Work request — The listing below needs to be copied in full, exactly.
━━ Information shown ━━
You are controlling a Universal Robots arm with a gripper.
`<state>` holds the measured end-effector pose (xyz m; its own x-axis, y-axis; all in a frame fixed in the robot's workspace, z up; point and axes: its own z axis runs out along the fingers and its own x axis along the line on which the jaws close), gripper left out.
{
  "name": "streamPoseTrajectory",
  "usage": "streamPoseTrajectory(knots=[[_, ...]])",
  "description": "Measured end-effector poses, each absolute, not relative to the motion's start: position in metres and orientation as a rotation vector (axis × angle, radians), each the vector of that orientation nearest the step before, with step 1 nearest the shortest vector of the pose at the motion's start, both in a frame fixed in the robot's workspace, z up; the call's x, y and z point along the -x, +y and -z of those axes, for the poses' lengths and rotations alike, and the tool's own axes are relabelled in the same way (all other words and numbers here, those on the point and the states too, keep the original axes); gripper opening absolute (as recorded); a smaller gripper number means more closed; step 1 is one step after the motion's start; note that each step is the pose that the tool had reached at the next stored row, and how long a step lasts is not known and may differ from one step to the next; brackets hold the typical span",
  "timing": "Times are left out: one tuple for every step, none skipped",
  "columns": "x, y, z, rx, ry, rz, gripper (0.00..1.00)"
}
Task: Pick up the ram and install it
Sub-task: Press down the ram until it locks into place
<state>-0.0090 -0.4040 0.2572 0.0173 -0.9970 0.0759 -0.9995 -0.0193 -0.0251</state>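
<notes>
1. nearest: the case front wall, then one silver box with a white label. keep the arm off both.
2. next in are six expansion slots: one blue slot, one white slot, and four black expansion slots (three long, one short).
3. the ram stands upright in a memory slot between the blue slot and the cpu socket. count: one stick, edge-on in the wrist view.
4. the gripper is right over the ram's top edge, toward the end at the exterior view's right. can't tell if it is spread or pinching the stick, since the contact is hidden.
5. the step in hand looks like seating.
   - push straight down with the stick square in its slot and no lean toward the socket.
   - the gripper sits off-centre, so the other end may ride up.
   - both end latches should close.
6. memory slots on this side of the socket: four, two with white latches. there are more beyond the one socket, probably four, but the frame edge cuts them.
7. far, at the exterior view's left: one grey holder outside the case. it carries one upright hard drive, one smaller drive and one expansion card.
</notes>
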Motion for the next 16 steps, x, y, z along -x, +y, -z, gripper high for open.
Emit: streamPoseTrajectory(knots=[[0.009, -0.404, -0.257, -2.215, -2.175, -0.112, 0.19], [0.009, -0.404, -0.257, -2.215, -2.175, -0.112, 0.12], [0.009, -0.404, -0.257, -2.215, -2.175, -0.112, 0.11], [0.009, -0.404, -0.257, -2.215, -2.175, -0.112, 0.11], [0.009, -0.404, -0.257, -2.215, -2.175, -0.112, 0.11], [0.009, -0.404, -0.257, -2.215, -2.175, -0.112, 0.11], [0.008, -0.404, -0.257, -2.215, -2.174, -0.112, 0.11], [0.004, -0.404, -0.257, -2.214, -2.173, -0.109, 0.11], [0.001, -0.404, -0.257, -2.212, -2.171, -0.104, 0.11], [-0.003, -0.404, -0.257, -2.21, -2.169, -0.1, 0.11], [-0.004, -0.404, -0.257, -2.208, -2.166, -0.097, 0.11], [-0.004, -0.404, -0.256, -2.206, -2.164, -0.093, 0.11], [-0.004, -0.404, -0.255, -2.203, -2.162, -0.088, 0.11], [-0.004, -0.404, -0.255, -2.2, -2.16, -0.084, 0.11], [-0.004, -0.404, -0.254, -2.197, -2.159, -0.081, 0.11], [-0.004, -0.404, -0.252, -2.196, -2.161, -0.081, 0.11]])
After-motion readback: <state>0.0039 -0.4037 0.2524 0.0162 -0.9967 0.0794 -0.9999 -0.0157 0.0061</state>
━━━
Response to the exercise —
You are controlling a Universal Robots arm with a gripper.
`<state>` holds the measured end-effector pose (xyz m; its own x-axis, y-axis; all in a frame fixed in the robot's workspace, z up; point and axes: its own z axis runs out along the fingers and its own x axis along the line on which the jaws close), gripper left out.
{
  "name": "streamPoseTrajectory",
  "usage": "streamPoseTrajectory(knots=[[_, ...]])",
  "description": "Measured end-effector poses, each absolute, not relative to the motion's start: position in metres and orientation as a rotation vector (axis × angle, radians), each the vector of that orientation nearest the step before, with step 1 nearest the shortest vector of the pose at the motion's start, both in a frame fixed in the robot's workspace, z up; the call's x, y and z point along the -x, +y and -z of those axes, for the poses' lengths and rotations alike, and the tool's own axes are relabelled in the same way (all other words and numbers here, those on the point and the states too, keep the original axes); gripper opening absolute (as recorded); a smaller gripper number means more closed; step 1 is one step after the motion's start; note that each step is the pose that the tool had reached at the next stored row, and how long a step lasts is not known and may differ from one step to the next; brackets hold the typical span",
  "timing": "Times are left out: one tuple for every step, none skipped",
  "columns": "x, y, z, rx, ry, rz, gripper (0.00..1.00)"
}
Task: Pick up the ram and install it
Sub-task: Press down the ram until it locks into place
<state>-0.0090 -0.4040 0.2572 0.0173 -0.9970 0.0759 -0.9995 -0.0193 -0.0251</state>
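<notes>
1. nearest: the case front wall, then one silver box with a white label. keep the arm off both.
2. next in are six expansion slots: one blue slot, one white slot, and four black expansion slots (three long, one short).
3. the ram stands upright in a memory slot between the blue slot and the cpu socket. count: one stick, edge-on in the wrist view.
4. the gripper is right over the ram's top edge, toward the end at the exterior view's right. can't tell if it is spread or pinching the stick, since the contact is hidden.
5. the step in hand looks like seating.
   - push straight down with the stick square in its slot and no lean toward the socket.
   - the gripper sits off-centre, so the other end may ride up.
   - both end latches should close.
6. memory slots on this side of the socket: four, two with white latches. there are more beyond the one socket, probably four, but the frame edge cuts them.
7. far, at the exterior view's left: one grey holder outside the case. it carries one upright hard drive, one smaller drive and one expansion card.
</notes>
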Motion for the next 16 steps, x, y, z along -x, +y, -z, gripper high for open.
Emit: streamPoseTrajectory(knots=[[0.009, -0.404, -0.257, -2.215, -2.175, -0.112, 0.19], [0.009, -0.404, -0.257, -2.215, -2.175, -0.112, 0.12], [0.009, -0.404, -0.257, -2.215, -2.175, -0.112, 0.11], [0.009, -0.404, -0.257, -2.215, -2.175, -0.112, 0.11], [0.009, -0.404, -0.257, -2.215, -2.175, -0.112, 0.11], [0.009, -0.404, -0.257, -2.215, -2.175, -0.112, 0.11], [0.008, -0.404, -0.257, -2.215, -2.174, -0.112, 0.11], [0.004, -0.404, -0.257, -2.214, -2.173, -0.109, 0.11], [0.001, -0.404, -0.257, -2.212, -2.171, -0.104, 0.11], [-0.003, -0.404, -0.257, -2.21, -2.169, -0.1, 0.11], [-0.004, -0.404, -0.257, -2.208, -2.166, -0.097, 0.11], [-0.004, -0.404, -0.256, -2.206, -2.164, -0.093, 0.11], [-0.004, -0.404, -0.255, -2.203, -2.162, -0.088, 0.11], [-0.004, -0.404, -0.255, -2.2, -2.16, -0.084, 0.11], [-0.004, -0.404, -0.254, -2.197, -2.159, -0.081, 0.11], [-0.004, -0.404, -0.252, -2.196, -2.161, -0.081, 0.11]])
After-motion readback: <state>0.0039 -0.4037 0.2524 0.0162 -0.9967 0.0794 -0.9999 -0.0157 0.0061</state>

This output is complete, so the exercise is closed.